What the numbers say—and what they don’t
The arrests and charges provide a quantitative snapshot: hundreds detained, dozens charged. But numbers alone can’t capture the frayed feelings a protest like this exposes—the sense that the state’s security apparatus and citizens’ political impulses are colliding in a new, harsher way. They also raise questions about selective enforcement. Why are some groups targeted for proscription while others, which may express controversial or disruptive views, remain legally active?
- Reported arrests at recent demonstration: approximately 300
- Total arrests linked to Palestine Action prior to Saturday: over 800
- People charged with supporting/encouraging proscribed organisation: 138
- Damage attributed to prior Palestine Action acts at an RAF site: approx. £7 million
- Potential prison sentences: up to six months for many offences; up to 14 years for organisers
Local color: London as both stage and audience
On the pavement by Westminster, a man selling roasted chestnuts watched the arrests with a detached fury. “I’ve been here forty years,” he said. “London is a place where people make their voices heard. It’s part of our DNA. Now it feels like something’s being suffocated.” Nearby, a group of schoolchildren craned their necks as they were led past by teachers, their eyes wide, taking in what adults often call complex politics in phrases that are simpler and truer: “Why are those people in handcuffs?”
It was impossible not to notice the small, human moments: a woman offering bottled water to arrested protesters as they were guided into vans, a grey-haired man folding up a placard with a careful, tired reverence, and a young medic tending to a demonstrator with a torn hand.

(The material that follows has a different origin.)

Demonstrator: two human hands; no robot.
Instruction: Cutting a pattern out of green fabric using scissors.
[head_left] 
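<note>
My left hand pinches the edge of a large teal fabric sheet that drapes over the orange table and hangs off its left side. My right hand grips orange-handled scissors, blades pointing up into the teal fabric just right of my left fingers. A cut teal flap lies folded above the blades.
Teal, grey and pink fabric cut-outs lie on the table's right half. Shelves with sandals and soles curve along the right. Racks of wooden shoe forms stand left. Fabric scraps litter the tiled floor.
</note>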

These vignettes threaded the drama with everyday tenderness—reminders of the ordinary lives that lie behind political labels.
Where do we go from here?
As legal battles over the ban continue to make their way through the courts, the protest in front of Parliament will not be easily forgotten. It raises urgent questions: how do democratic societies balance the imperative to keep citizens safe with the equally important need to protect dissent? When does policing become political? And perhaps most pressing: in an age of polarized news cycles, how do we ensure that the human stories beneath the banners don’t get flattened into slogans?
The answers will not be found in a single courtroom or on a single pavement. They will emerge slowly, in policy debates, in law reports, in conversations around kitchen tables, and in the courage of ordinary people who keep showing up. “I’m not a criminal,” Eileen said one last time, as she prepared to leave. “I’m a witness.”
What, then, does your witness look like? How will you listen to the next protest that comes down your street, and what will you do when the law and conscience seem to point in different directions?